*** Opening of THE INPUT ***
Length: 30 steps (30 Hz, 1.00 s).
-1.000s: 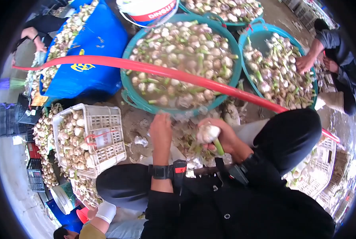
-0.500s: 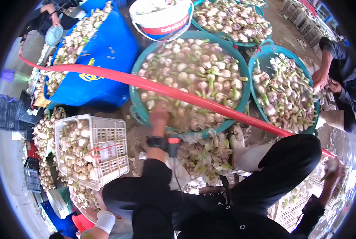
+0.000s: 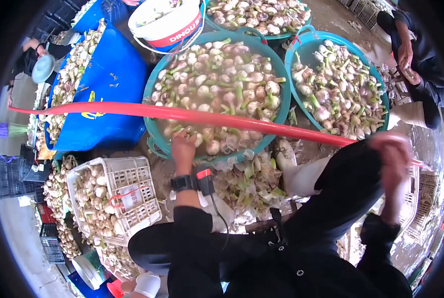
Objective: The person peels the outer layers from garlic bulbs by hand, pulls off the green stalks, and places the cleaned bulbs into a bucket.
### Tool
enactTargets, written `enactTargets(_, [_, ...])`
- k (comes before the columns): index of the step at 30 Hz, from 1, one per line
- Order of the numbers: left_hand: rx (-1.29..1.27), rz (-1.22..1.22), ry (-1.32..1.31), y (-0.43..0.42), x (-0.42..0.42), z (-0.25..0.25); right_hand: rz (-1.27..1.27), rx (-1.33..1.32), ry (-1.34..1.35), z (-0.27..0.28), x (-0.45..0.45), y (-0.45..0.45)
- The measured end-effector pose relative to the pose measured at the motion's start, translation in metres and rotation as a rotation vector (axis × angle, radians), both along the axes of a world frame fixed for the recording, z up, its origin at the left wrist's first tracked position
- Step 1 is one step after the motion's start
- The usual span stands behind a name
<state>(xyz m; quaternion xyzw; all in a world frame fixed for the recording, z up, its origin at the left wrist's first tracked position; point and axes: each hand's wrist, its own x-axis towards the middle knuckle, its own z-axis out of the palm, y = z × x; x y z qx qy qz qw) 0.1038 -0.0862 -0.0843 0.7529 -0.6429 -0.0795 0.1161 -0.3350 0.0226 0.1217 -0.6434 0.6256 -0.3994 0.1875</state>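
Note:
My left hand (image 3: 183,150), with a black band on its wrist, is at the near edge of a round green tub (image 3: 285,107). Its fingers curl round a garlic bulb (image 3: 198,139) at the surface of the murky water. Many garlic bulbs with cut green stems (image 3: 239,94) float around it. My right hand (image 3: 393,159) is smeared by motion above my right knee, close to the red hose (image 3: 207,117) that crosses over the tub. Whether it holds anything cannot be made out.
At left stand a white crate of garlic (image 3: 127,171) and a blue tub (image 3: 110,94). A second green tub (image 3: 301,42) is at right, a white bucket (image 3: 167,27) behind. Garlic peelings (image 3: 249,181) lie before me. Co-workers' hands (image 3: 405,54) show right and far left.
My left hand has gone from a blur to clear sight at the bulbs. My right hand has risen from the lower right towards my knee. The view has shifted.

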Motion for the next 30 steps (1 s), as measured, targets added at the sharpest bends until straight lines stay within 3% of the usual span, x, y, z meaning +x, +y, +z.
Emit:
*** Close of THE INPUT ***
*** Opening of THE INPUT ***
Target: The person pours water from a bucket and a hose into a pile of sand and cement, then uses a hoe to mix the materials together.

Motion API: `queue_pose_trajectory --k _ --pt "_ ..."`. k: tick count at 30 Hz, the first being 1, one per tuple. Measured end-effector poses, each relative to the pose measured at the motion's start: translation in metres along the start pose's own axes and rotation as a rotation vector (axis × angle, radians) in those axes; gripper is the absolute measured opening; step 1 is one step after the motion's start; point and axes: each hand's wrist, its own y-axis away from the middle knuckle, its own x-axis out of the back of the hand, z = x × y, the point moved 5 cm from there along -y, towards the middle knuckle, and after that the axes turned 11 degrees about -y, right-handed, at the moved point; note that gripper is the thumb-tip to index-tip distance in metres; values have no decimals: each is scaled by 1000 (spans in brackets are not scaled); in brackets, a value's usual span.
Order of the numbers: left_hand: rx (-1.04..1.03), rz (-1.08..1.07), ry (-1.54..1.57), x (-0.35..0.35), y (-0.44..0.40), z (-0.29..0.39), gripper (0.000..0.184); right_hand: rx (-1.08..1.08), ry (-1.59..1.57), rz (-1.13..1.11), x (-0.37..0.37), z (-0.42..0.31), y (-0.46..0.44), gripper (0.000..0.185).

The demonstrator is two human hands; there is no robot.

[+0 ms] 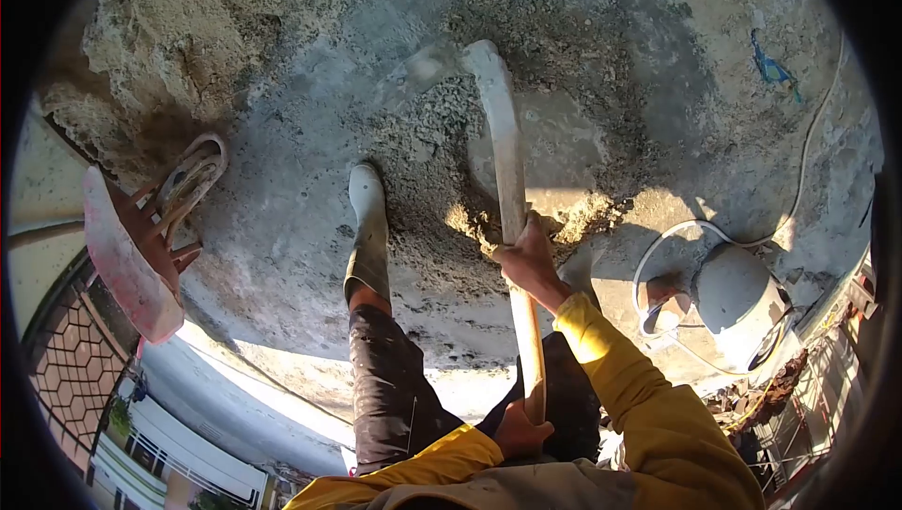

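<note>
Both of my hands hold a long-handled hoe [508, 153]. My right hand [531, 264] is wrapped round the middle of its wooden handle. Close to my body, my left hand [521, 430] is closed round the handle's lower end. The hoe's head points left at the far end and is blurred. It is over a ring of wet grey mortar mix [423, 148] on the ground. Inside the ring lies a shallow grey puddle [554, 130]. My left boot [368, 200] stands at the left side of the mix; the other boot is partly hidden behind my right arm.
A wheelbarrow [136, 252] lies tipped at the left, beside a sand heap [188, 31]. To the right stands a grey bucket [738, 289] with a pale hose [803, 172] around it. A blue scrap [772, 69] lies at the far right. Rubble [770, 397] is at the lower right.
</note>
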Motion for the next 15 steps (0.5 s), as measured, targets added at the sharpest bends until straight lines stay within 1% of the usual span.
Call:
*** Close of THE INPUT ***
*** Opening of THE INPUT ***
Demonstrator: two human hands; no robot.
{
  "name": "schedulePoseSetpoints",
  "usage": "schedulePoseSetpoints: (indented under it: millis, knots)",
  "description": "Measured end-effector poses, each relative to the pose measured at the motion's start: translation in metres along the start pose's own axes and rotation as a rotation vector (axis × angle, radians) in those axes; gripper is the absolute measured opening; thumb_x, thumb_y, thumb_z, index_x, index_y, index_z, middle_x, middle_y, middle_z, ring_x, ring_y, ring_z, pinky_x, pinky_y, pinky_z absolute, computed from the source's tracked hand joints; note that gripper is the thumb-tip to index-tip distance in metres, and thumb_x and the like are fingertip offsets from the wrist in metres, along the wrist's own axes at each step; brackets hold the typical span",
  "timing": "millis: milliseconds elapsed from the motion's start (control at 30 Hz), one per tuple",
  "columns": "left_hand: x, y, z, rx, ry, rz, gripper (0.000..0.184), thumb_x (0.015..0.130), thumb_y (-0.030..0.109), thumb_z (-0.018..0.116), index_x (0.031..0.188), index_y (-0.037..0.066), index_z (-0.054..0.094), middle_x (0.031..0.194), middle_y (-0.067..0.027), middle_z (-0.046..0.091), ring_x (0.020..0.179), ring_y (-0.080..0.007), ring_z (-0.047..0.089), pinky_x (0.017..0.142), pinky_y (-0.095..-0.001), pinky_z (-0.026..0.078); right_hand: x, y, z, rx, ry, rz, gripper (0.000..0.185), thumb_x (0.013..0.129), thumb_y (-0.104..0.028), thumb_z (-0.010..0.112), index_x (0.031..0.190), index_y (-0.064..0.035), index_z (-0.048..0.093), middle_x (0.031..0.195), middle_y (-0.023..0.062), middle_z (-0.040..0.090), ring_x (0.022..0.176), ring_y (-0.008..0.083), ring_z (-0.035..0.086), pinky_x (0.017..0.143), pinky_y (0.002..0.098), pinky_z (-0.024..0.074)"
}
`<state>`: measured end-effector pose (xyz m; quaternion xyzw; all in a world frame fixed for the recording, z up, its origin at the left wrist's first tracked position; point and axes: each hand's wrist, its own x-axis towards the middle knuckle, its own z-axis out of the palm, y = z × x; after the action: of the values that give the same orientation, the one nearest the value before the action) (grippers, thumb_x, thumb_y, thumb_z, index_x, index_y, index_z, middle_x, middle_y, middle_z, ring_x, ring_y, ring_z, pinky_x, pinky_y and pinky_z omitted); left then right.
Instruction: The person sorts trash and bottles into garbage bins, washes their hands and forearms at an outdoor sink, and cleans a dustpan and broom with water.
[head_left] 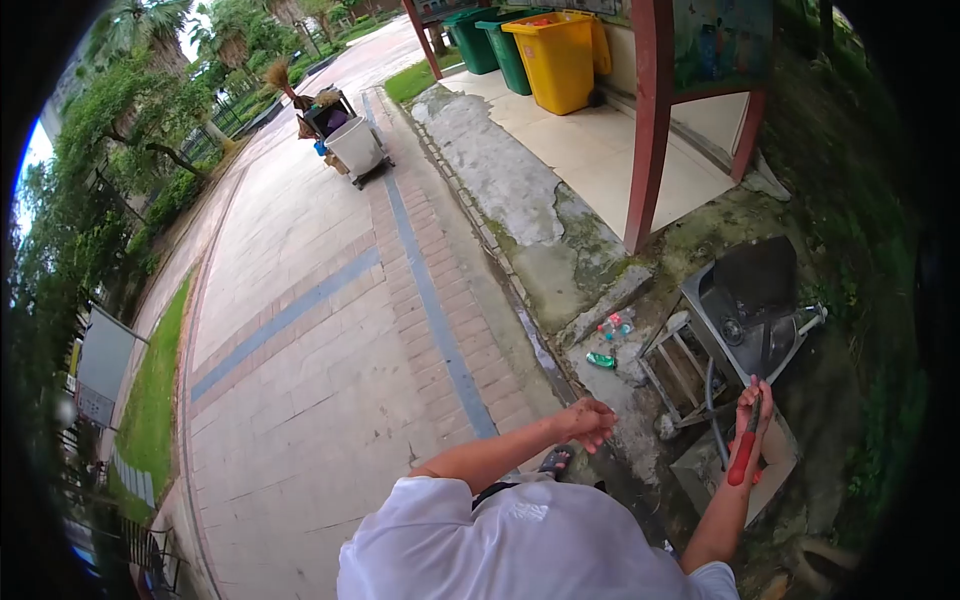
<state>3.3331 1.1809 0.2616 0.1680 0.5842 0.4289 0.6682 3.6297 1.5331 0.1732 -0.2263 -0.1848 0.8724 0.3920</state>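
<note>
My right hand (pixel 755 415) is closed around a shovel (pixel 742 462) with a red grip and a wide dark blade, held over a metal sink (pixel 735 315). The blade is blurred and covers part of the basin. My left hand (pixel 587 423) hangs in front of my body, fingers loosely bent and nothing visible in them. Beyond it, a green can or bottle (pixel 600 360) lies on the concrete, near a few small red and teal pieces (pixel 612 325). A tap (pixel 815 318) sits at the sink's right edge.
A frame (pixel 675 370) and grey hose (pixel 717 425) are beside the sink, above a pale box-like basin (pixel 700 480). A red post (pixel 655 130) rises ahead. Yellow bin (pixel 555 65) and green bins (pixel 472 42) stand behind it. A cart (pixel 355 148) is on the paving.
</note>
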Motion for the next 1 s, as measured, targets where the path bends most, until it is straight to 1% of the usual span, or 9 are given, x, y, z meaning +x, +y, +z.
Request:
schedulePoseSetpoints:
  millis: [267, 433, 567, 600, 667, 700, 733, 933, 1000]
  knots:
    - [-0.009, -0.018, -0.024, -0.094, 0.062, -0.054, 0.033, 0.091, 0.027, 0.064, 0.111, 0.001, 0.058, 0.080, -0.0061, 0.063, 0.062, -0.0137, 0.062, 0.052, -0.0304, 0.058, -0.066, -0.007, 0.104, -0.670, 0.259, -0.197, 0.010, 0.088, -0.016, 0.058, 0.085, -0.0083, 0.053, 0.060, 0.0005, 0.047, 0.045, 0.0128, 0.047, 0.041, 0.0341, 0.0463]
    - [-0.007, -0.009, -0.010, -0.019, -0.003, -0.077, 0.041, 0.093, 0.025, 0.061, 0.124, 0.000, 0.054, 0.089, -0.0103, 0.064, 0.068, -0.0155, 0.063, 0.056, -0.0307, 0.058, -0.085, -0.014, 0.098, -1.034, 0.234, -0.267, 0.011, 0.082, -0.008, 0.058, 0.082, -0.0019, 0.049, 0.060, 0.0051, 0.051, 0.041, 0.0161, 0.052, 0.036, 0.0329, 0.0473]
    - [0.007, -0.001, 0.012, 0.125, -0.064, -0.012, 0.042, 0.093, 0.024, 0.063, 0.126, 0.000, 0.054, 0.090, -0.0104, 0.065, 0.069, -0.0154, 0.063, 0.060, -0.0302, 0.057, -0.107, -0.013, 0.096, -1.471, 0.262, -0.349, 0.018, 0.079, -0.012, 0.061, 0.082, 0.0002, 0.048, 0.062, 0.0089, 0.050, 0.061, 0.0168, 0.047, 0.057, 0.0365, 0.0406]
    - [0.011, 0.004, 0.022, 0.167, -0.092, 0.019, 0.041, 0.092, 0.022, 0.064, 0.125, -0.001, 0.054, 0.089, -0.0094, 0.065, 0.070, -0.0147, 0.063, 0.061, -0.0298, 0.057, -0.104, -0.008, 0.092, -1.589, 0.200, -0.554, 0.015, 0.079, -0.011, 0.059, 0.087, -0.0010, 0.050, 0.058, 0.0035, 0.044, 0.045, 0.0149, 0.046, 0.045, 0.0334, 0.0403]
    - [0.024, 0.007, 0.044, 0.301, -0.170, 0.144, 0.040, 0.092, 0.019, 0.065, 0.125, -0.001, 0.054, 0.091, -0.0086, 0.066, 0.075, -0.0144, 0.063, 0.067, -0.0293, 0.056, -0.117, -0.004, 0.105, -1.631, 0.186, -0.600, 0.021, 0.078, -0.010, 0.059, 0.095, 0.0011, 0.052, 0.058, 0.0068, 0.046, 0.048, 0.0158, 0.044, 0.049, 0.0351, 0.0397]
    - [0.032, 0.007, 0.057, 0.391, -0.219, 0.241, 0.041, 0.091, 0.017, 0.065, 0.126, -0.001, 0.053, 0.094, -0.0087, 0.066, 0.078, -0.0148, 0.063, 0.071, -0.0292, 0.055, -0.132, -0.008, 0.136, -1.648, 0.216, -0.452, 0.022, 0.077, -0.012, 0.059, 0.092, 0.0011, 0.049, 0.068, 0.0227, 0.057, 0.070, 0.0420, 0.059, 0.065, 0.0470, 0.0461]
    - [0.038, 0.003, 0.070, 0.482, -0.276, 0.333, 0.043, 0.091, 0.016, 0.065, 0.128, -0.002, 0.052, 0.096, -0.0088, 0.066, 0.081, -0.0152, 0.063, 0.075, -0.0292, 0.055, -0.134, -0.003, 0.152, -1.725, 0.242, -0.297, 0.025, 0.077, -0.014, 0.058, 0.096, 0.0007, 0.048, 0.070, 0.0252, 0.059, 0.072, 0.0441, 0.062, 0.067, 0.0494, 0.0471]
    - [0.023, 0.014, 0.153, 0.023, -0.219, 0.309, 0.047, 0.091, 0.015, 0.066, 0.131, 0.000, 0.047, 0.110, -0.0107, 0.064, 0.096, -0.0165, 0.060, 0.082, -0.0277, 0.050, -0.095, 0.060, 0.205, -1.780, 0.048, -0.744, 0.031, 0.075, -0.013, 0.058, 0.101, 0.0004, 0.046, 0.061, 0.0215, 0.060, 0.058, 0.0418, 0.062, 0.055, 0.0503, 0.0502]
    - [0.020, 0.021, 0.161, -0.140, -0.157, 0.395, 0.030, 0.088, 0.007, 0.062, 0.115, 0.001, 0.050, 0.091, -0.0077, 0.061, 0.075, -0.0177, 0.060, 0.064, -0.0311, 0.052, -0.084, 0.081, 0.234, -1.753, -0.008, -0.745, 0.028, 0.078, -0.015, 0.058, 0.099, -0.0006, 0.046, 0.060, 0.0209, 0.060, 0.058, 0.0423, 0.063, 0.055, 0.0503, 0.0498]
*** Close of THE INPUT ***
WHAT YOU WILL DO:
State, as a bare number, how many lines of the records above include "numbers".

TASK RESPONSE:
2